» What to work on:
Copy every line of the following data that includes the string "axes".

» Data:
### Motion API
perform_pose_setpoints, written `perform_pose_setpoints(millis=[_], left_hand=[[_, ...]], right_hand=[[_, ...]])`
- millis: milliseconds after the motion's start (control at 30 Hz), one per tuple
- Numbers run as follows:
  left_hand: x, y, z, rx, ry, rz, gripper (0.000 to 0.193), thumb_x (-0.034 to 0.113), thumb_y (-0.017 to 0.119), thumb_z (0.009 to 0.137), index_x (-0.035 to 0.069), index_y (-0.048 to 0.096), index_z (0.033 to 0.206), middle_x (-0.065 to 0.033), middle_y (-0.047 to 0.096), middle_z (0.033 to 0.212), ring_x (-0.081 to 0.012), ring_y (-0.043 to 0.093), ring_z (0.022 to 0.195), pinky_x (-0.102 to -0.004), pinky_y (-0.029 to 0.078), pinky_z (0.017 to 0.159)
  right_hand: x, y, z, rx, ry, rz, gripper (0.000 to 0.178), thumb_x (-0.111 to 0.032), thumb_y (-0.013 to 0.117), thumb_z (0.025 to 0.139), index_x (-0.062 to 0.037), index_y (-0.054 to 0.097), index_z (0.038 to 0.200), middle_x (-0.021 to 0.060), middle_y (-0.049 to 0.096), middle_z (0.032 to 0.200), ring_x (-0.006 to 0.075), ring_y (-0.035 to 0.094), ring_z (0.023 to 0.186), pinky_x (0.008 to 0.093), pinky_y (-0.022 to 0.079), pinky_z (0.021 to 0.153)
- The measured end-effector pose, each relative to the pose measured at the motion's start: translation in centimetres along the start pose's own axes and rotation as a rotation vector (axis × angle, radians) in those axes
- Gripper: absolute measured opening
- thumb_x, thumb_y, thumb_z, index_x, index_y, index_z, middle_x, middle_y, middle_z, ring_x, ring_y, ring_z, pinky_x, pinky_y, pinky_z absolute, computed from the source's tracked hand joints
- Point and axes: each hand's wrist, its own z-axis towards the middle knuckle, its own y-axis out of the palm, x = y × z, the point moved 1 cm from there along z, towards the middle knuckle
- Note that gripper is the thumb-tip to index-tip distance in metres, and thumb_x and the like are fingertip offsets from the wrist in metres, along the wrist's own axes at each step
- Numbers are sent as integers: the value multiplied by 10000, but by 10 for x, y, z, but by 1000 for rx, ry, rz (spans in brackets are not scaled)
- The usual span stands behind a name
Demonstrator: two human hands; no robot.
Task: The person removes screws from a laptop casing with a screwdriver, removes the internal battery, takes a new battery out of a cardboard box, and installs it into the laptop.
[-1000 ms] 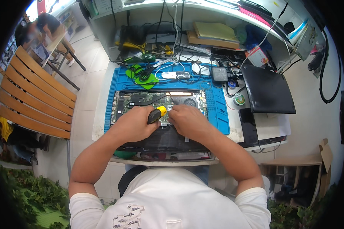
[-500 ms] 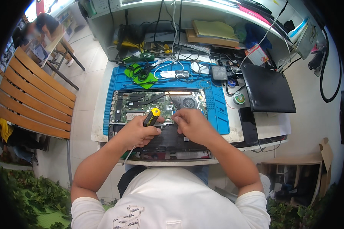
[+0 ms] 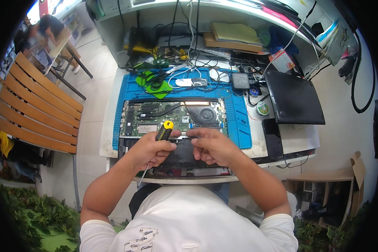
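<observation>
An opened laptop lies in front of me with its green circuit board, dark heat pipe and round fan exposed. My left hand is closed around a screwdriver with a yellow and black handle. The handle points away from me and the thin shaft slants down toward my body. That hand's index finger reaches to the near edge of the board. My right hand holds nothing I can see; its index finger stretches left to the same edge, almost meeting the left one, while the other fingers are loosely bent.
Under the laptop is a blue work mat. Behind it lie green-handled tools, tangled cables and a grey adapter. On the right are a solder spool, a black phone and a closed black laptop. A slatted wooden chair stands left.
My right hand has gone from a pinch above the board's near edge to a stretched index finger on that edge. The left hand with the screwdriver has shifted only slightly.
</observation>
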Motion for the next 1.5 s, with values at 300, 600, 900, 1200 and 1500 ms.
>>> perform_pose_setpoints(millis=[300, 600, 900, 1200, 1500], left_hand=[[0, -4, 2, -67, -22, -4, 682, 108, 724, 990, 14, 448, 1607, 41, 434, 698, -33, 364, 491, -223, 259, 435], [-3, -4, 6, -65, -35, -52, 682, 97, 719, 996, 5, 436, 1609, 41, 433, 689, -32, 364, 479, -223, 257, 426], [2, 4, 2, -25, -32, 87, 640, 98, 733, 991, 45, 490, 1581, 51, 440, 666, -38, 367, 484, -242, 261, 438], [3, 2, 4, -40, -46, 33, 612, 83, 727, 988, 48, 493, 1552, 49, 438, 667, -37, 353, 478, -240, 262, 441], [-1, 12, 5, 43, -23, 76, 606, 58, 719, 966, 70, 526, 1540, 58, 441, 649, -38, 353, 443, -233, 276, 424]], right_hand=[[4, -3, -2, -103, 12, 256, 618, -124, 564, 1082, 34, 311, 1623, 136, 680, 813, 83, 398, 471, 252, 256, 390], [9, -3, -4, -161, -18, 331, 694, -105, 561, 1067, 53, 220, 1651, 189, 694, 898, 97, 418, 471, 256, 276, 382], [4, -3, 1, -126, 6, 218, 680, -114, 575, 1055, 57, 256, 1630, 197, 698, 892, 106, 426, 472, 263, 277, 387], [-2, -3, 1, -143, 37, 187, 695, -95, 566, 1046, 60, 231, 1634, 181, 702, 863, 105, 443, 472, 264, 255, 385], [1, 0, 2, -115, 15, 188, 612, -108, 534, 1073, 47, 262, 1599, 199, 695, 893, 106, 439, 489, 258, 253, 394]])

» Reply:
- The measured end-effector pose, each relative to the pose measured at the motion's start: translation in centimetres along the start pose's own axes and rotation as a rotation vector (axis × angle, radians) in those axes
- Point and axes: each hand's wrist, its own z-axis towards the middle knuckle, its own y-axis out of the palm, x = y × z, the point moved 1 cm from there along z, towards the middle knuckle
- Note that gripper is the thumb-tip to index-tip distance in metres, and thumb_x and the like are fingertip offsets from the wrist in metres, along the wrist's own axes at each step

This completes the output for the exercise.